▶ Exercise instructions: Go line by line through the entries below and copy those containing the string "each".

▶ Records for the task:
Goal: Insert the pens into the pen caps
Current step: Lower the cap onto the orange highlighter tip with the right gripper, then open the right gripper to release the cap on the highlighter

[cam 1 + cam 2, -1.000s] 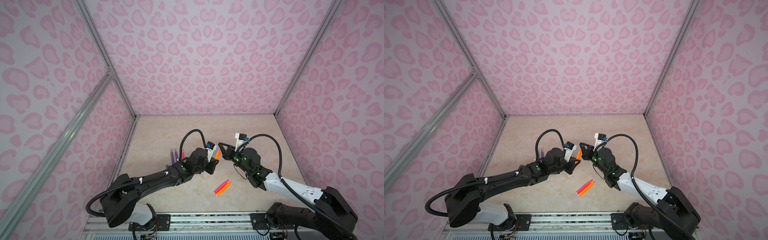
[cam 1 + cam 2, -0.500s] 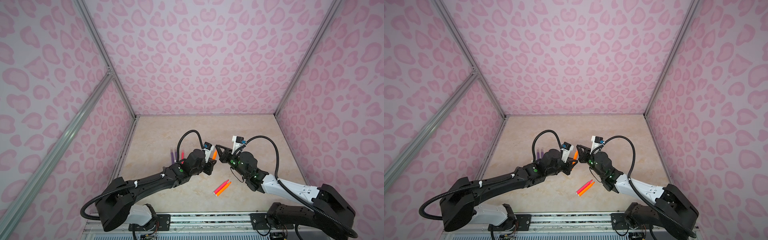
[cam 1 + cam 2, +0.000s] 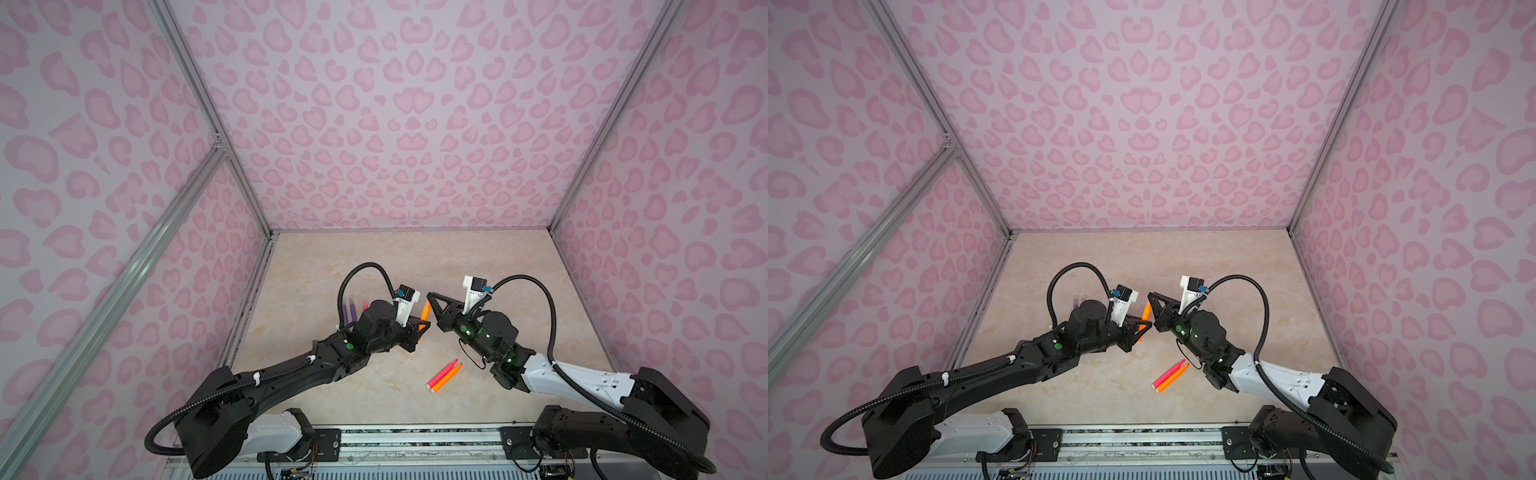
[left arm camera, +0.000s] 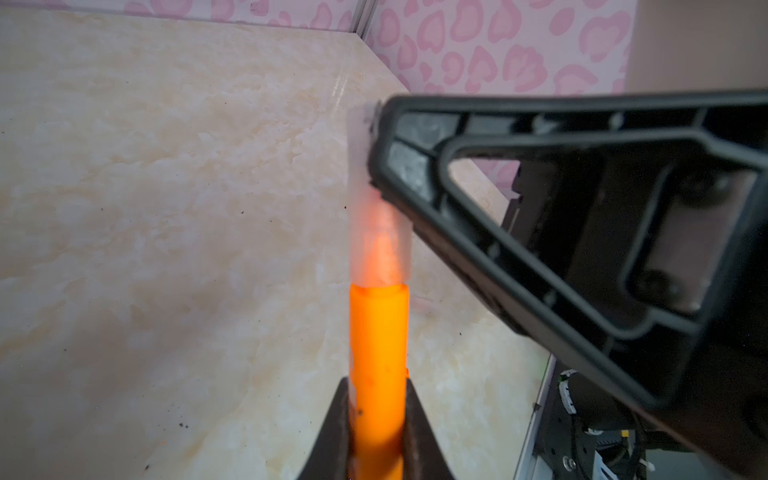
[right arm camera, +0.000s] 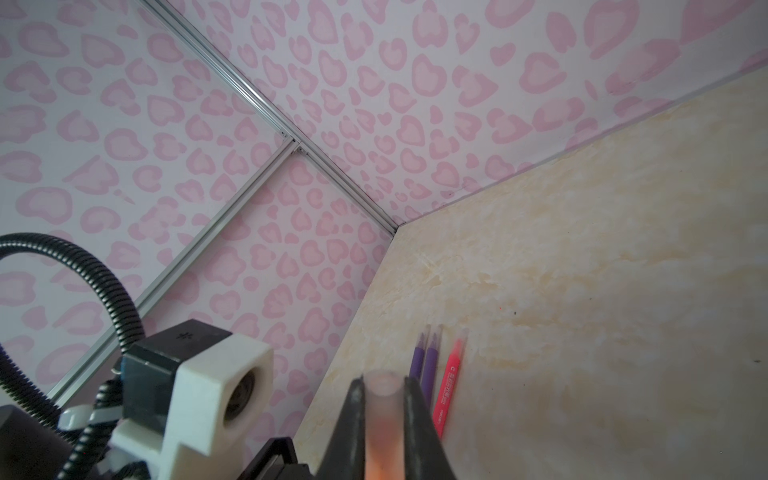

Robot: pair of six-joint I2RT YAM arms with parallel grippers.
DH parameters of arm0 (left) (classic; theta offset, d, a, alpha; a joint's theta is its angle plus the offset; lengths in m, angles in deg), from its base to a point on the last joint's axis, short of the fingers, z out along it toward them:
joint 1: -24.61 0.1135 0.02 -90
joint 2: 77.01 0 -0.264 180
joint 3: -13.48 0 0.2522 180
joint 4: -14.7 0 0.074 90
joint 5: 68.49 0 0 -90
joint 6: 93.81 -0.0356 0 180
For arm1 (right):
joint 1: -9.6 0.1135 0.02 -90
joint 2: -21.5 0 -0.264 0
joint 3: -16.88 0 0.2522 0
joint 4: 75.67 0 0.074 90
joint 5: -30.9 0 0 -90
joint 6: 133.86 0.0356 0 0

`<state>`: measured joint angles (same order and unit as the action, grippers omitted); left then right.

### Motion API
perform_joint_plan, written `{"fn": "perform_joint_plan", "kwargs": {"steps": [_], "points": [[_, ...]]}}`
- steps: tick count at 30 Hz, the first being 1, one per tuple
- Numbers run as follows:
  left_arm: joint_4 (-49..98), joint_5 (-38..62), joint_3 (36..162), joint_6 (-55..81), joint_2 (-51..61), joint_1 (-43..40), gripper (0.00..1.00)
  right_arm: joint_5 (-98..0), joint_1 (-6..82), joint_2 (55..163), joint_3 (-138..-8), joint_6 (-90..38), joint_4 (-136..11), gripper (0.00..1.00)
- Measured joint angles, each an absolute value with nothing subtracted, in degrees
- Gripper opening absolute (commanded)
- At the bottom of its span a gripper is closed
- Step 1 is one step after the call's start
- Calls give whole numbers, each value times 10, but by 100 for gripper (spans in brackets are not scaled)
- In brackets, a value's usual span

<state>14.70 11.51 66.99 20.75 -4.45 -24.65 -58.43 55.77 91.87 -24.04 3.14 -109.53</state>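
My left gripper [image 4: 376, 386] is shut on an orange pen [image 4: 377, 332], held above the table. The pen's tip sits inside a clear pen cap [image 4: 376, 232], and an orange glow shows through the cap. My right gripper [image 5: 384, 384] is shut on that cap [image 5: 384, 403]. In both top views the two grippers meet tip to tip at mid-table: left gripper [image 3: 419, 328], right gripper [image 3: 430, 297], orange pen [image 3: 424, 311] between them. A pink-red pen [image 3: 441, 371] and an orange pen [image 3: 448, 378] lie side by side on the table in front.
Two purple pens [image 5: 424, 361] and a pink-red pen [image 5: 451, 382] lie together on the beige table [image 3: 415, 257] behind the left arm; their far ends look pale, as if capped. Pink patterned walls [image 3: 395, 124] close in the sides and back.
My right gripper has moved left with the cap, toward the orange pen in the left gripper. The left arm has shifted slightly left. Both stay shut.
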Motion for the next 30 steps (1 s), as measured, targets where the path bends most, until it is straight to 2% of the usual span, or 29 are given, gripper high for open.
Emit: {"fn": "perform_joint_plan", "kwargs": {"steps": [7,13,19,24,30], "points": [[125,83,656,215,-60,-246,3,-571,558,914,-215,35,-1150,12],[114,68,656,214,-59,-246,3,-569,558,909,-208,36,-1163,30],[113,87,680,202,-39,-250,3,-572,557,895,-228,30,-1114,52],[129,116,696,190,-16,-260,3,-581,548,883,-284,10,-1026,58],[152,147,708,184,-8,-269,3,-580,524,875,-288,5,-969,61]]}}
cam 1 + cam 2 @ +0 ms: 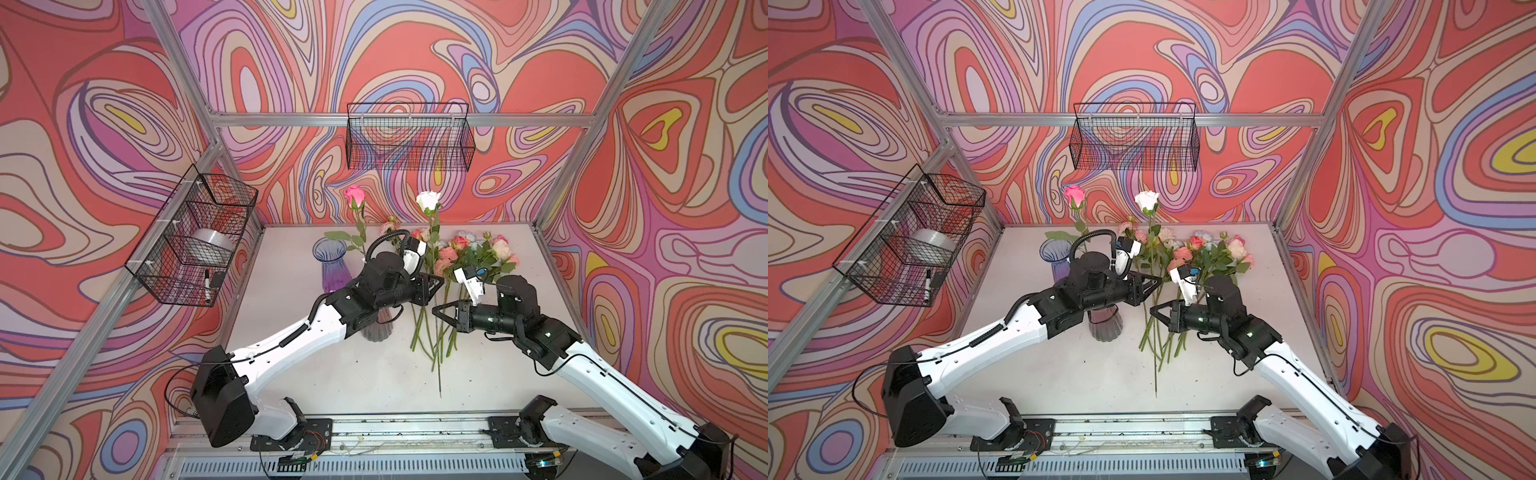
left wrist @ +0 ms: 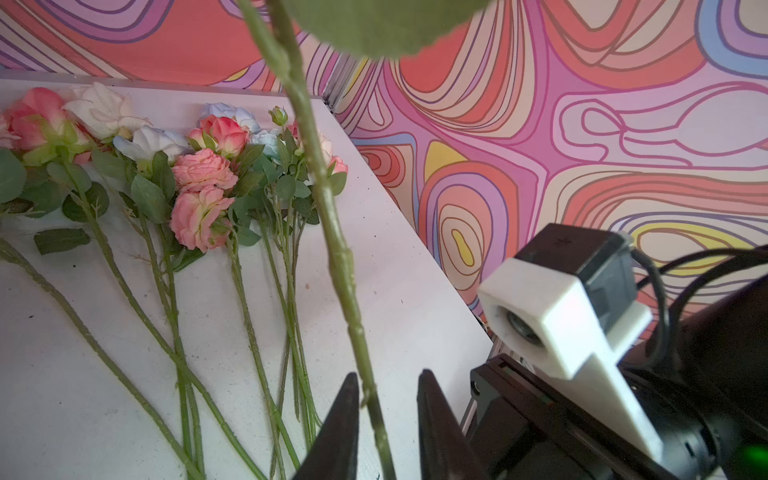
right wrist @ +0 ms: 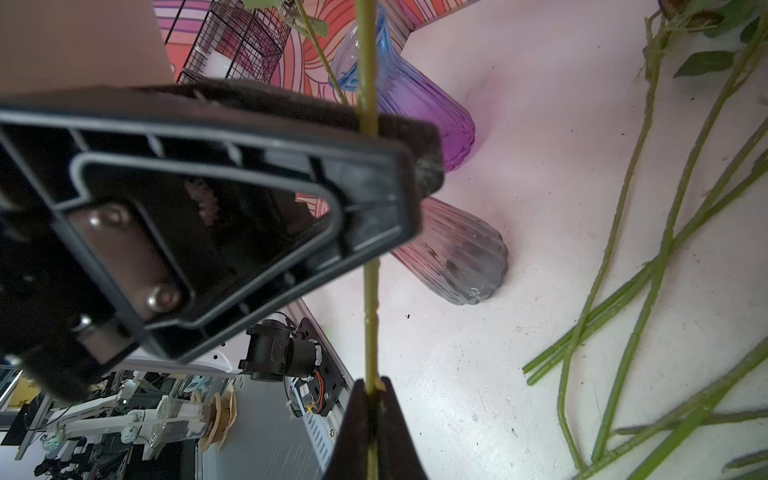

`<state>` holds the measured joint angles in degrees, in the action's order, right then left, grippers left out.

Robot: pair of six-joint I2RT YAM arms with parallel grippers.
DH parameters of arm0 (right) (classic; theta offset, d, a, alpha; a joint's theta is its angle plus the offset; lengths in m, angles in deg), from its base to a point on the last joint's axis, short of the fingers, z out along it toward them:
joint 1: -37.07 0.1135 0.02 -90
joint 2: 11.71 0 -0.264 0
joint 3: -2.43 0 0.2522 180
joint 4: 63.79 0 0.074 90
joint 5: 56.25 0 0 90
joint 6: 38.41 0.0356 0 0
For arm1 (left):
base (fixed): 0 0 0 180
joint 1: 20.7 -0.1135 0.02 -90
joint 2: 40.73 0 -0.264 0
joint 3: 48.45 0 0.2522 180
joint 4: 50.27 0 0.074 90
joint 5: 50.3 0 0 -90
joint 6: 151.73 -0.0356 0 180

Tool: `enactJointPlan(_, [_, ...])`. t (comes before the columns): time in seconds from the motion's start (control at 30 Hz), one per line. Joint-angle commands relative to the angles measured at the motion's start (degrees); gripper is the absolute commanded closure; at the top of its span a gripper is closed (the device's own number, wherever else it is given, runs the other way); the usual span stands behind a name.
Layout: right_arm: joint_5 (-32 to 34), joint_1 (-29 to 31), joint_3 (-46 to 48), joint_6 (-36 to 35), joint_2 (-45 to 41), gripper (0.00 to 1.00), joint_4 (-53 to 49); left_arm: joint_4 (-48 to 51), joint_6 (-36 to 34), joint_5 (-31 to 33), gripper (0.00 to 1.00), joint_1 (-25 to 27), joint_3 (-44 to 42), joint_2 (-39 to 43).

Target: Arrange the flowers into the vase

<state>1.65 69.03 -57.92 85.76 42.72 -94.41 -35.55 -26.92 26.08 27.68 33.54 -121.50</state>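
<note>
A white rose (image 1: 428,199) (image 1: 1147,200) stands upright above the table. My right gripper (image 1: 434,311) (image 1: 1152,309) (image 3: 371,382) is shut on the low end of its stem (image 3: 371,299). Just above that, my left gripper (image 1: 440,284) (image 1: 1158,282) (image 2: 388,374) is open around the same stem (image 2: 332,208); the stem touches one finger and a gap shows at the other. A blue-purple vase (image 1: 330,266) (image 3: 415,104) and a grey-pink vase (image 1: 378,330) (image 3: 457,249) stand to the left. A pink rose (image 1: 354,194) rises there, its lower stem hidden behind the left arm. Several flowers (image 1: 469,253) (image 2: 199,199) lie on the table.
A wire basket (image 1: 409,137) hangs on the back wall. Another basket (image 1: 195,237) on the left wall holds a tape roll and a marker. The loose stems (image 3: 648,291) fan out toward the table's front, right of the grey-pink vase. The right arm's camera mount (image 2: 561,311) sits close to my left gripper.
</note>
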Motion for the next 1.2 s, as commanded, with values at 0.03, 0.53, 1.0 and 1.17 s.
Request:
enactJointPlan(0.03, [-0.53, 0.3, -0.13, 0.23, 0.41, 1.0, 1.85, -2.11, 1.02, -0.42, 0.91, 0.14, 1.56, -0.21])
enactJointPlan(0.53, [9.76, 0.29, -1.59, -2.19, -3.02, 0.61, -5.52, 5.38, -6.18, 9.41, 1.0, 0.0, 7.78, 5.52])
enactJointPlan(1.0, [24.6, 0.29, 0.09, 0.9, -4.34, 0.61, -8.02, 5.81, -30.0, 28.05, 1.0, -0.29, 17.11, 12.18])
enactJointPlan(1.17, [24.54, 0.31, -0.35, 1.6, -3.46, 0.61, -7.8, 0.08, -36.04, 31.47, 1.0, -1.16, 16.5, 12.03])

▶ Completed task:
- Measured joint angles, each an absolute value with nothing subtracted, in degrees
- Calls give whole numbers, each value times 10, but by 100 for gripper (spans in brackets are not scaled)

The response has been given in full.